Exercise description
Whenever the word "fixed" appears in a line of the listing, copy that line.

Supplied entries
____

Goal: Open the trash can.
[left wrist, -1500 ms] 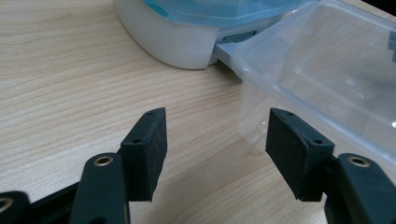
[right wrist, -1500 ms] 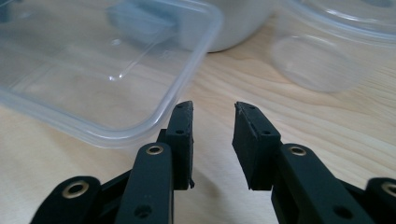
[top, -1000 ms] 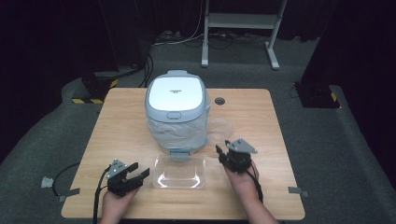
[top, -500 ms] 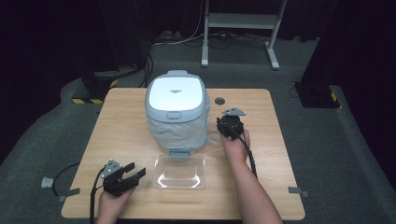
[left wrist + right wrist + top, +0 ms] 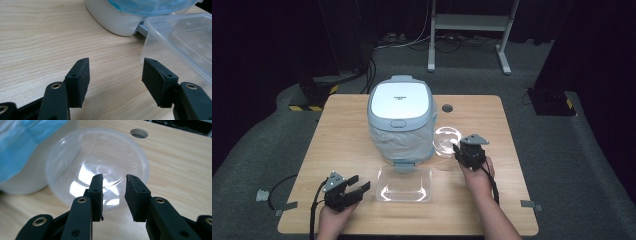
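Bowl [image 5: 100,167], clear and round, sits at the bin's [image 5: 401,116] four o'clock, its near rim just ahead between the right gripper's [image 5: 113,195] parted, empty fingers; left gripper [image 5: 113,81] waits wide open.

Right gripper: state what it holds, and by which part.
Nothing yet. The right gripper has its fingers open astride the near rim of the clear round bowl, not closed on it.

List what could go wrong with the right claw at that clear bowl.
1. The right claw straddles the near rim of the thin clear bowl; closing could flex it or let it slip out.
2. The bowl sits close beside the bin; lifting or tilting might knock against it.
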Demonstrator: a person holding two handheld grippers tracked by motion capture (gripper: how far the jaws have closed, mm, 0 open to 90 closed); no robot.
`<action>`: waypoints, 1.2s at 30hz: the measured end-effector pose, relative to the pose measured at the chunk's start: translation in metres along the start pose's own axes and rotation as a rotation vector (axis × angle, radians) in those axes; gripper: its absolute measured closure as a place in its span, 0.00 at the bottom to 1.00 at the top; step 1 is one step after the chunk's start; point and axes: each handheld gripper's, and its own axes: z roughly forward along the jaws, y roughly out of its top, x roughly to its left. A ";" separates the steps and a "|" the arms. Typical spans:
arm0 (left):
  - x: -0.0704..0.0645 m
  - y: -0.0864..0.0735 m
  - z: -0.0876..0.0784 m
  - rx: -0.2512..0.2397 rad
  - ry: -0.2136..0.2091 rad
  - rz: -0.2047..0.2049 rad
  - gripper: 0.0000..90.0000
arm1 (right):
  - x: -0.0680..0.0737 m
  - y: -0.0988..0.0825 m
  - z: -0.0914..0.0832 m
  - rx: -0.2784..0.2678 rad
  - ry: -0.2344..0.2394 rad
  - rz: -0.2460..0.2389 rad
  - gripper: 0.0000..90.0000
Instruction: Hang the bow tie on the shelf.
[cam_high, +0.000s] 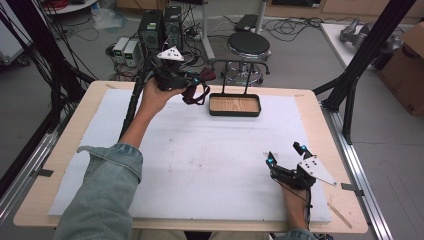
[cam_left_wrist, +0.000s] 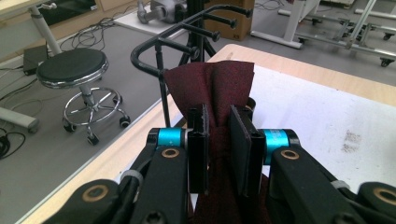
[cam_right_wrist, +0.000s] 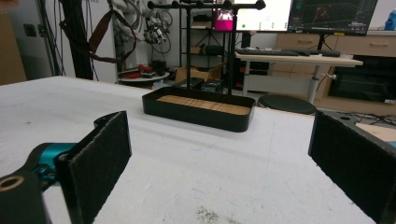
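Dark red cloth (cam_left_wrist: 210, 88) is pinched between the pressed-together jaws of the left hand-held gripper (cam_left_wrist: 218, 149), bunched and fanning out above the pads. In the high view that left hand-held gripper (cam_high: 192, 90) is raised at the upper middle of the frame, over the far edge of the surface (cam_high: 200, 165), with the cloth (cam_high: 196, 95) drooping from it in a loop.

Just to its right in that view sits a black tray with a wooden floor (cam_high: 234, 105), and a black rack (cam_left_wrist: 187, 37) of pegged bars rises from the tray's back. In the left gripper view the rack's bars stand just beyond the cloth, running away toward the upper right, so the cloth lies between jaws and rack; hanging it there looks like the likely aim, and the left hand is by far the nearer.

Down at the lower right, the right hand-held gripper (cam_high: 285, 167) rests on the surface with jaws spread wide and empty, well apart from the tray (cam_right_wrist: 198, 112). A stool (cam_high: 248, 46) stands on the floor behind.
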 end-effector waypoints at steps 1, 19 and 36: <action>0.000 0.002 0.001 0.002 -0.001 0.005 0.86 | 0.000 0.000 0.000 0.000 0.001 0.001 0.06; 0.001 0.021 0.031 0.038 -0.025 0.047 0.86 | 0.000 0.000 0.000 0.001 -0.002 0.001 0.06; 0.020 0.024 0.040 -0.087 0.005 -0.045 0.86 | 0.000 0.000 0.000 0.003 -0.001 0.003 0.06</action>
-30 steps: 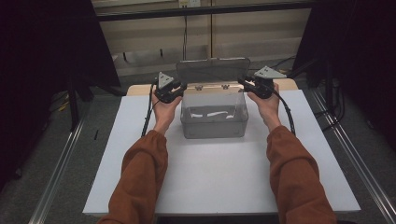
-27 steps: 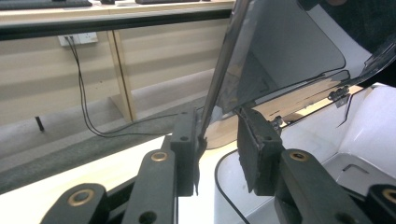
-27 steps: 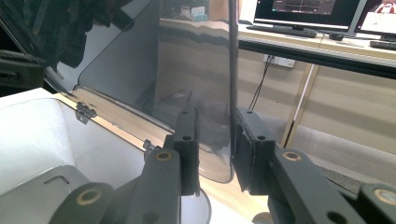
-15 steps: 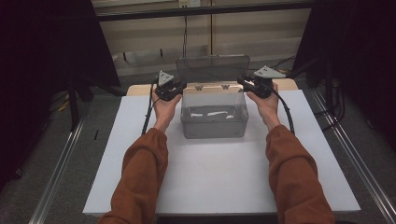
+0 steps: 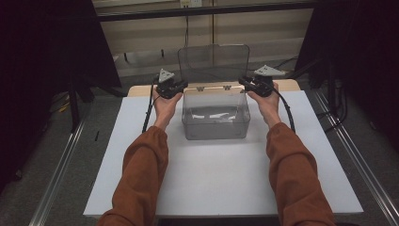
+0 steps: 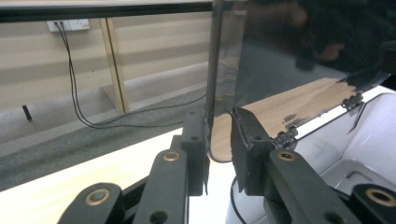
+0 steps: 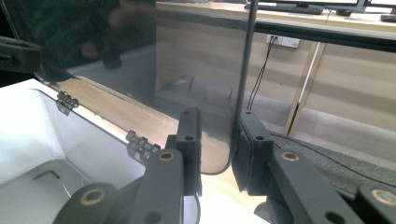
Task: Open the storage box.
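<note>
Clear plastic lid (image 5: pixel 214 62) upright on box (image 5: pixel 215 115); left gripper (image 6: pixel 218 140) and right gripper (image 7: pixel 218 144) both pinch its side edges. Next, probably swing it down evenly.

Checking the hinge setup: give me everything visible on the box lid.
The lid is a clear, smoke-tinted plastic sheet with rounded corners, standing upright, open, at the back edge of the clear box. Two small dark hinges join it to the box rim. The left gripper is shut on its left edge and the right gripper on its right edge, both near the lower corners.
</note>
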A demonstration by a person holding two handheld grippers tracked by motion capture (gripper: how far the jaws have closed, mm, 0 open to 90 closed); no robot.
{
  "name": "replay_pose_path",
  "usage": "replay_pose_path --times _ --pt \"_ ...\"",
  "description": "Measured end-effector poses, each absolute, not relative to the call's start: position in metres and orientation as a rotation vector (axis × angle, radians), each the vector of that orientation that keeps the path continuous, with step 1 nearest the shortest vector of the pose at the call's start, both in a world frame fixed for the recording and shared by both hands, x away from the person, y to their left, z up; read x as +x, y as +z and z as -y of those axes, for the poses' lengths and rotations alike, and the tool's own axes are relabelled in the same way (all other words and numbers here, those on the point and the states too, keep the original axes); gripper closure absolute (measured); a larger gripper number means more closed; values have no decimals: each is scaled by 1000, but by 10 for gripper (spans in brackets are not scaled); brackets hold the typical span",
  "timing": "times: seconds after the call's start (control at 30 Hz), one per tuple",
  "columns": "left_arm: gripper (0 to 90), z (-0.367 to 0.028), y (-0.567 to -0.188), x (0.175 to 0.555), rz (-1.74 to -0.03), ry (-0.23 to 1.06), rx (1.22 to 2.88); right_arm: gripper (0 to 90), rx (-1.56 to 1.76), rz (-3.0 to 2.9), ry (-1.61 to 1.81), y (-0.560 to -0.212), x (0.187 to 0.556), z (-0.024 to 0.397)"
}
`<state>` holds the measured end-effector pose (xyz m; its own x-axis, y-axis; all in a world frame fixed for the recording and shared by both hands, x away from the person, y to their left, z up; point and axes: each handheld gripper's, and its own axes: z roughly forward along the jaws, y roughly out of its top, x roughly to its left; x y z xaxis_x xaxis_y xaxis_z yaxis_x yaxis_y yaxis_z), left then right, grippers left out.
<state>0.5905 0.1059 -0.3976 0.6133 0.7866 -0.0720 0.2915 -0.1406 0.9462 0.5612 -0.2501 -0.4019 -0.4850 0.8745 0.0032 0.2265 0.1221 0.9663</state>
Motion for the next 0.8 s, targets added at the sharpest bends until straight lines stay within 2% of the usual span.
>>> replay_pose_path --times 0.3,0.43,0.8 --pt "749 -103 -398 599 -937 506 1707 734 1120 -1818 1408 -400 569 251" --pt "707 -100 -399 600 -964 493 1695 731 1132 -1821 1416 -400 571 251" --pt "707 -99 -396 605 -1004 464 1720 725 1198 -1813 1440 -401 574 252"
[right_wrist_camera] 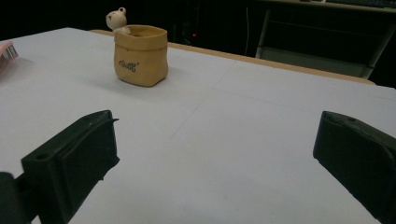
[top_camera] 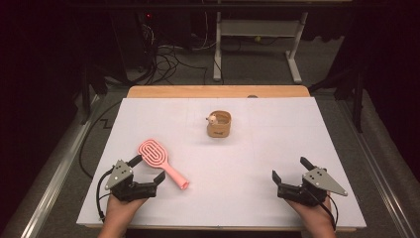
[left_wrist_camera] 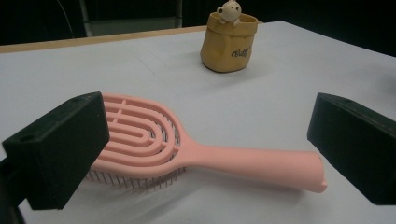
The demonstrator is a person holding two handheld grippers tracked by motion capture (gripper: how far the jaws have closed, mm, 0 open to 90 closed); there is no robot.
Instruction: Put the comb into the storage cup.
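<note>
Pink hairbrush [top_camera: 161, 163] lies on the table [top_camera: 247, 163] just ahead of the left gripper [top_camera: 146, 168], handle slanting across its spread, empty fingers [left_wrist_camera: 60, 144]. Right gripper [top_camera: 289, 171], likewise spread and empty, sits well apart; tan pot [top_camera: 219, 124] beyond.

Hairbrush [left_wrist_camera: 210, 156]: smooth matt pink plastic. Pot [left_wrist_camera: 229, 44]: matt tan, paper-like. Worktop [top_camera: 277, 148]: matt white sheet over wood.
</note>
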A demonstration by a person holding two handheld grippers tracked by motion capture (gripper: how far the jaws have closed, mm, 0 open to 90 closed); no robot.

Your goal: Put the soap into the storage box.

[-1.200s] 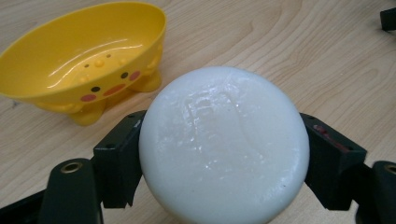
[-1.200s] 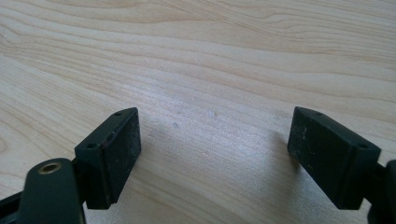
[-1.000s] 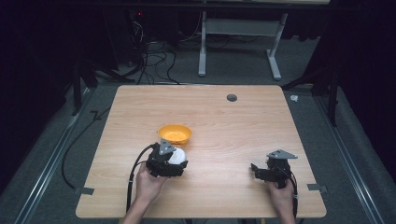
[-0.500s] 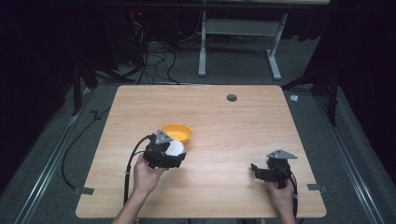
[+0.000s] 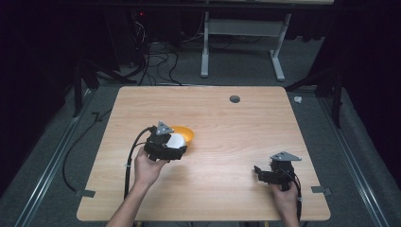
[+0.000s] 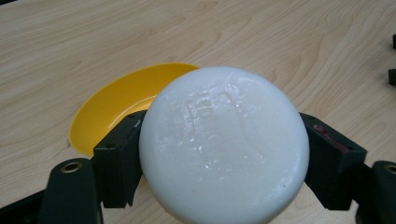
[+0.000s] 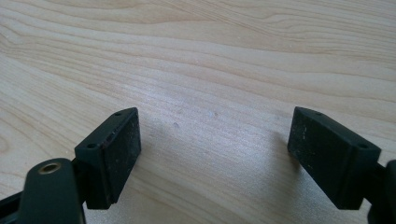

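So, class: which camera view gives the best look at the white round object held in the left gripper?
The left gripper view: the white round object sits close up, clamped between both jaws, its glossy surface clear. In the high view it is a small white patch beside the yellow bowl.

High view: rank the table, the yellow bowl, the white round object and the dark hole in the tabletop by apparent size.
1. Table.
2. Yellow bowl and white round object: unsure, since both are partly hidden by the left gripper.
3. Dark hole.

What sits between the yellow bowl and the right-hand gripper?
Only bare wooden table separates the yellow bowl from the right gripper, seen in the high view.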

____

Result
  "description": "Measured end-effector poses, each absolute, not relative to the call's start: position in metres and orientation as a rotation vector (axis × angle, radians), each the vector of that orientation that keeps the path continuous, with step 1 nearest the shortest vector of the pose at the call's start, both in a world frame fixed for the recording and shared by both hands, x away from the person, y to their left, z up; read x as +x, y as +z and z as -y of those axes, for the poses' lengths and rotations alike, and the tool's own axes are relabelled in the same way (all other words and numbers here, those on the point and the states too, keep the original axes); gripper closure absolute (measured); a larger gripper number means more closed; values have no decimals: each is scaled by 1000, but by 10 for gripper (spans in brackets are not scaled); brackets hold the typical span",
`<state>` holds the measured end-effector pose (xyz m; its own x-axis, y-axis; all in a world frame fixed for the recording and shared by both hands, x away from the person, y to their left, z up; point and axes: each handheld gripper's, and its own axes: z roughly forward along the jaws, y roughly out of its top, x roughly to its left; x y z xaxis_x xaxis_y xaxis_z yaxis_x yaxis_y yaxis_z), left then right, grippers left out.

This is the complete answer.